Hong Kong’s IPO market momentum into mid-2026 rests on a robust pipeline of hard-tech and healthcare listings, a maturing ecosystem enriched by secondary offerings, and fintech-driven improvements. However, the evolving investor landscape demands a measured approach:

  • Sustained regulatory vigilance will be critical to preserving market integrity while fostering innovation and quality capital formation.

  • Continued fintech and infrastructure upgrades will streamline cross-border capital flows, reduce settlement times, and enhance liquidity.

  • Prudent capital allocation is necessary given geopolitical tensions, export controls, and WFE self-sufficiency challenges, helping to mitigate risk and avoid overexuberance.

  • Strategic industry consolidation and fintech innovation will support increasingly sophisticated offerings, meeting the evolving needs of retail and institutional investors.

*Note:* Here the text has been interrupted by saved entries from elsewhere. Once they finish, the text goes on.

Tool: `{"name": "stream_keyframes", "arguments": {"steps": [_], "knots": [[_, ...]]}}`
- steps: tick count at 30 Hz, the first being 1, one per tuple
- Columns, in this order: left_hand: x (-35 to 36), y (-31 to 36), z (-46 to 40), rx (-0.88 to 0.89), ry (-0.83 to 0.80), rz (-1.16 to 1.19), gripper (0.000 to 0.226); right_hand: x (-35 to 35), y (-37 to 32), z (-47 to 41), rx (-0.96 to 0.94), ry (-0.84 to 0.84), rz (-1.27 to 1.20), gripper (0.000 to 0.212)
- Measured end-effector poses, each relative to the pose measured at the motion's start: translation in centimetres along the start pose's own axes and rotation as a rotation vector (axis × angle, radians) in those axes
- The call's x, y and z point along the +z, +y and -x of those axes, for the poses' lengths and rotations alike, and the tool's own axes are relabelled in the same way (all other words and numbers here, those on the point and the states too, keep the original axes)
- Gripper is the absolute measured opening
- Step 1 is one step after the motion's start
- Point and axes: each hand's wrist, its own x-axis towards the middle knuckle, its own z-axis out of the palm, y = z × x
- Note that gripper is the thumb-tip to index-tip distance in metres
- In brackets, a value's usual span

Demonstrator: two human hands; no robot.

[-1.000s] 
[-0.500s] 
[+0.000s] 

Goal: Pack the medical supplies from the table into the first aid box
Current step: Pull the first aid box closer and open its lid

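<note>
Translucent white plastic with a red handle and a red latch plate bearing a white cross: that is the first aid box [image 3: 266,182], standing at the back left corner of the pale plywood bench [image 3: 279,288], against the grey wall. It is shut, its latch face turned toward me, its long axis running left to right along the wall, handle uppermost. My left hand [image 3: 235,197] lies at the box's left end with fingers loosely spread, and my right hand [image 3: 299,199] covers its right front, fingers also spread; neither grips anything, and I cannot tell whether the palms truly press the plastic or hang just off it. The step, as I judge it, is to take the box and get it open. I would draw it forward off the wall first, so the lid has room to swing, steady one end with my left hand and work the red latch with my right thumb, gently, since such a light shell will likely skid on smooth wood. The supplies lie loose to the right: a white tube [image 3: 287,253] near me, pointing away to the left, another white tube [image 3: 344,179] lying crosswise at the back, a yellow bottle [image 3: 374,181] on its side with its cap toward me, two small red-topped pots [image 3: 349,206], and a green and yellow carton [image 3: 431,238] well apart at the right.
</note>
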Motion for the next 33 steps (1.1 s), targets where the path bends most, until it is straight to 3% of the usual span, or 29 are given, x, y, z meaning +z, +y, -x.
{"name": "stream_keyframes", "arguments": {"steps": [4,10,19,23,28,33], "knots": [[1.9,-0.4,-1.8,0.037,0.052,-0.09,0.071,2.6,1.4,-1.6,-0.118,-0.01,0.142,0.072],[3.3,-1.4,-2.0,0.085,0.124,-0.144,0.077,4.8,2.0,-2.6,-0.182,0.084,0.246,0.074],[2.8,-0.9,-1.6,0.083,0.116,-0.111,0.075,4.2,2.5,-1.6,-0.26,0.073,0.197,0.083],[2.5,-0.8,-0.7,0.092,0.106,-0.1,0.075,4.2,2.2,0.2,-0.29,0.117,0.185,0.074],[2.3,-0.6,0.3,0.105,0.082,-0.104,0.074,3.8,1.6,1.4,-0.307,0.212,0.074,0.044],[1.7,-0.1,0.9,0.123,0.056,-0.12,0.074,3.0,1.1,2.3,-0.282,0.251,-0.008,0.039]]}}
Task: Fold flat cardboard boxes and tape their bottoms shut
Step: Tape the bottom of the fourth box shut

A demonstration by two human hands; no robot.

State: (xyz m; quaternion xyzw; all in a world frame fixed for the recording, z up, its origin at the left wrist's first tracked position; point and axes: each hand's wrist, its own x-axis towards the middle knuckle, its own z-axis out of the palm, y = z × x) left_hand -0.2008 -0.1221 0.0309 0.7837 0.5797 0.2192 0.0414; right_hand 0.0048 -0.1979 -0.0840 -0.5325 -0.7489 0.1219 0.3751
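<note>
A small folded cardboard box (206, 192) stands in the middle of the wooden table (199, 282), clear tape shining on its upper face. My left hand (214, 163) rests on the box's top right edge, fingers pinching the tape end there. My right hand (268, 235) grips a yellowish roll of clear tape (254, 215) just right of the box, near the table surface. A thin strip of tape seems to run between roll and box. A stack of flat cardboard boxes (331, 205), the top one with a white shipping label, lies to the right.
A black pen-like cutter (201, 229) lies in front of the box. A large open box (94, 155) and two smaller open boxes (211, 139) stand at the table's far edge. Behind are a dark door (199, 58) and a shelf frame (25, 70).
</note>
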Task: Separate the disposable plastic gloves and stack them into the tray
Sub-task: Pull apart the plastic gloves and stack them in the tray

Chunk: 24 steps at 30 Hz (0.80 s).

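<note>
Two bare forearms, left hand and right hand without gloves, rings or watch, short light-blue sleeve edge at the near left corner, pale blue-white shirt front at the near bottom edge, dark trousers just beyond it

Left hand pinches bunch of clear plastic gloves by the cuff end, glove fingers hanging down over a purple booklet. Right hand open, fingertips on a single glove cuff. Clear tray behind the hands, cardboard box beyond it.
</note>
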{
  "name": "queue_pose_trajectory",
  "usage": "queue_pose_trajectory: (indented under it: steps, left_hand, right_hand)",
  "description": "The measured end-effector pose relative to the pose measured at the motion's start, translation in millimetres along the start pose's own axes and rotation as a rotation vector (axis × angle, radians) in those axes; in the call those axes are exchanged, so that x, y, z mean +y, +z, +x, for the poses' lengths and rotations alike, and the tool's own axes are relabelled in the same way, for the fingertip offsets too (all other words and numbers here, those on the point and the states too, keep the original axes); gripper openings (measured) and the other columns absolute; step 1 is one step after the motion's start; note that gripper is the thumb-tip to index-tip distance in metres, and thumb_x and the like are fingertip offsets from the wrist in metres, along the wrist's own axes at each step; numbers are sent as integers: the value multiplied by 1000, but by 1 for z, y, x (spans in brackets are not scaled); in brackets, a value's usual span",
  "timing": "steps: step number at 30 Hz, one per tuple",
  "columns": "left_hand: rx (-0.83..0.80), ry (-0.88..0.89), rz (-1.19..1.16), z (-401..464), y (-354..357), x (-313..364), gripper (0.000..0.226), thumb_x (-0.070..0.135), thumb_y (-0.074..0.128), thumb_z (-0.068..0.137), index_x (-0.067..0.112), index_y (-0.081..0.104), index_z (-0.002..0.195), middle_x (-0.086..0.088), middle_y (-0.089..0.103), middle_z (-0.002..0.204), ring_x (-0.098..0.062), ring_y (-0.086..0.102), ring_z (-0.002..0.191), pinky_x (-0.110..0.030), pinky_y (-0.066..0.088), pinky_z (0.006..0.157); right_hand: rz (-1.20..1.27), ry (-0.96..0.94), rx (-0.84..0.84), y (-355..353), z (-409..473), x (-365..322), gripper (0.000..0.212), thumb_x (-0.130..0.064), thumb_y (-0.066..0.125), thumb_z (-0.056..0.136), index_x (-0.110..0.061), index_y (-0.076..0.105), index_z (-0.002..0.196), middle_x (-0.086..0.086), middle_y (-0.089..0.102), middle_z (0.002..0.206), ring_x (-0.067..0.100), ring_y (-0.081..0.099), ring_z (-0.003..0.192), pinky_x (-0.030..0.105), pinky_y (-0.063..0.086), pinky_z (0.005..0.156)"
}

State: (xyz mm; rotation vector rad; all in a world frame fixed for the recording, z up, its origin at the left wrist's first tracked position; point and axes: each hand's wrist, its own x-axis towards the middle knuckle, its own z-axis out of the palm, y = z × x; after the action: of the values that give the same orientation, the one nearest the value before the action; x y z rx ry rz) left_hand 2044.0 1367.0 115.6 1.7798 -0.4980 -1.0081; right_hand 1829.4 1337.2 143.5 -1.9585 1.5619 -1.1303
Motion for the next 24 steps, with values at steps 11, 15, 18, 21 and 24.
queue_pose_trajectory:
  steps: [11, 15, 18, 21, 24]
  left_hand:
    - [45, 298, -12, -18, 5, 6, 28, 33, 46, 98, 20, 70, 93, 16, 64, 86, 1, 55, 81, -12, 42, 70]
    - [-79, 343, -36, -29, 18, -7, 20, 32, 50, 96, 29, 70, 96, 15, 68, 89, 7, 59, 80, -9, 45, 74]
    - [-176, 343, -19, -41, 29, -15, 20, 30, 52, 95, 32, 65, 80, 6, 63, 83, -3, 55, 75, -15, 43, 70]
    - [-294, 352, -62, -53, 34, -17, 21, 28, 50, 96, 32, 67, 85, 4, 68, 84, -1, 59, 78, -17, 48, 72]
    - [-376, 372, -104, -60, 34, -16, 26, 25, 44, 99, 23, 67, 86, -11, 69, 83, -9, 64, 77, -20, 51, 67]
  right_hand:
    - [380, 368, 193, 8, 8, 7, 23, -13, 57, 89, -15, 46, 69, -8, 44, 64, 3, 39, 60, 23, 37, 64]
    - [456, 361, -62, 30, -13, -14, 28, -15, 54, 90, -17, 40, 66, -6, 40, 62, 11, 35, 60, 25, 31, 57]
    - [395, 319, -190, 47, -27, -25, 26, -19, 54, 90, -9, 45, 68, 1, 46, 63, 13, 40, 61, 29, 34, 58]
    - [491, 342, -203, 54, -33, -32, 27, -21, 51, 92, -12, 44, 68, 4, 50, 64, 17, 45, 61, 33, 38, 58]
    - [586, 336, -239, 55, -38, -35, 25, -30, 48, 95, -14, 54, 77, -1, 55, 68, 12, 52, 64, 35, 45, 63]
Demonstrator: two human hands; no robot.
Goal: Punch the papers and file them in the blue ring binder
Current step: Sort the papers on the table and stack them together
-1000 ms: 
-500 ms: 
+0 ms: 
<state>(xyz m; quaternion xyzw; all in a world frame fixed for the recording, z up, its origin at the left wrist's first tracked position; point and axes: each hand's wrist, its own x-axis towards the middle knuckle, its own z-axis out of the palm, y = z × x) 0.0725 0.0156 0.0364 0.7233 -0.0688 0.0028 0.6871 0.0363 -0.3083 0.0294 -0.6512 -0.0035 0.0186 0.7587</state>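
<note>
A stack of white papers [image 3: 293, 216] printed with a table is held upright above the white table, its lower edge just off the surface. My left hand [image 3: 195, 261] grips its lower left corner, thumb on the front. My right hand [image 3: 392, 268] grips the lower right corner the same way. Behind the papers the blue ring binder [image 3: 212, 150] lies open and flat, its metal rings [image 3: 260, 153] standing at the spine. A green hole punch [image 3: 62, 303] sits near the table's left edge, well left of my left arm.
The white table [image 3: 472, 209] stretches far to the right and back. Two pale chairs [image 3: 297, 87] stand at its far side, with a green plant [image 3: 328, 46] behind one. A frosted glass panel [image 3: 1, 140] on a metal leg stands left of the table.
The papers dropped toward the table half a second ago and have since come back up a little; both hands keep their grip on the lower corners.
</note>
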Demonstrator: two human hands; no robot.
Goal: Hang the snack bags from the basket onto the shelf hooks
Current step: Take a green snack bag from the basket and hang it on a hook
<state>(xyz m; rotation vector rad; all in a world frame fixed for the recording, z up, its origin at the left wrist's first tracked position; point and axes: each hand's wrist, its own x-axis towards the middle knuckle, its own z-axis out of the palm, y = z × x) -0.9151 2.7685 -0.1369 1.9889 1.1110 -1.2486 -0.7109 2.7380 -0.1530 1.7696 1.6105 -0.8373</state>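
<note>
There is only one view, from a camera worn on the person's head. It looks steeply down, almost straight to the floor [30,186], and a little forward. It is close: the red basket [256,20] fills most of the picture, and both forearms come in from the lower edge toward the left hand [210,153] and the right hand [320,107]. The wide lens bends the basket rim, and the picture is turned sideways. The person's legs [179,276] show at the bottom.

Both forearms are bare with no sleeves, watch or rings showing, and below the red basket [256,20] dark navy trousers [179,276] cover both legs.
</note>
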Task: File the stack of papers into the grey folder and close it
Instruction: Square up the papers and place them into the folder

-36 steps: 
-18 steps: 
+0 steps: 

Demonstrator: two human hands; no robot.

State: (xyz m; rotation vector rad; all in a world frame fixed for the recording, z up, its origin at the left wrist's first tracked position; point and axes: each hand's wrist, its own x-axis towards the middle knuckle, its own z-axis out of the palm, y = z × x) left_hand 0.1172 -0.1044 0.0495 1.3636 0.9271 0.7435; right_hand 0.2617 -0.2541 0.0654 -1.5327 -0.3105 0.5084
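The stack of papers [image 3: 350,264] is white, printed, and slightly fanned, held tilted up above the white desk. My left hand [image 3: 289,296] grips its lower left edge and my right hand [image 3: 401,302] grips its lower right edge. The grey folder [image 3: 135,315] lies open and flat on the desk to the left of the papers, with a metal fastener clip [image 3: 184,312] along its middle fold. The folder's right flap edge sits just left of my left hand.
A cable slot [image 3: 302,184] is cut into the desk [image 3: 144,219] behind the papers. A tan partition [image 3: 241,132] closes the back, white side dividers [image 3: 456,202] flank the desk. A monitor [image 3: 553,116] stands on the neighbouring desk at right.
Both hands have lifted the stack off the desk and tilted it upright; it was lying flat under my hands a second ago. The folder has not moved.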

Hong Kong’s reinforced market infrastructure, proactive regulatory environment, and fintech adoption position it well to maintain investor confidence amid global uncertainties. The city’s stature as Asia’s premier international IPO hub and a vital gateway for China’s innovation-led growth remains intact—contingent on balancing opportunity with prudent risk management.


In summary, the 2026 rebound of Hong Kong’s IPO market is characterized by strong investor demand, elevated valuations, improved liquidity, and significant post-IPO equity financings centered on China’s hard-tech and healthcare ambitions. The interplay of enhanced regulation, fintech innovation, geopolitical headwinds, and supply chain realities will critically shape the market’s trajectory, with Hong Kong poised to remain a vital nexus for frontier industry capital flows in the years ahead.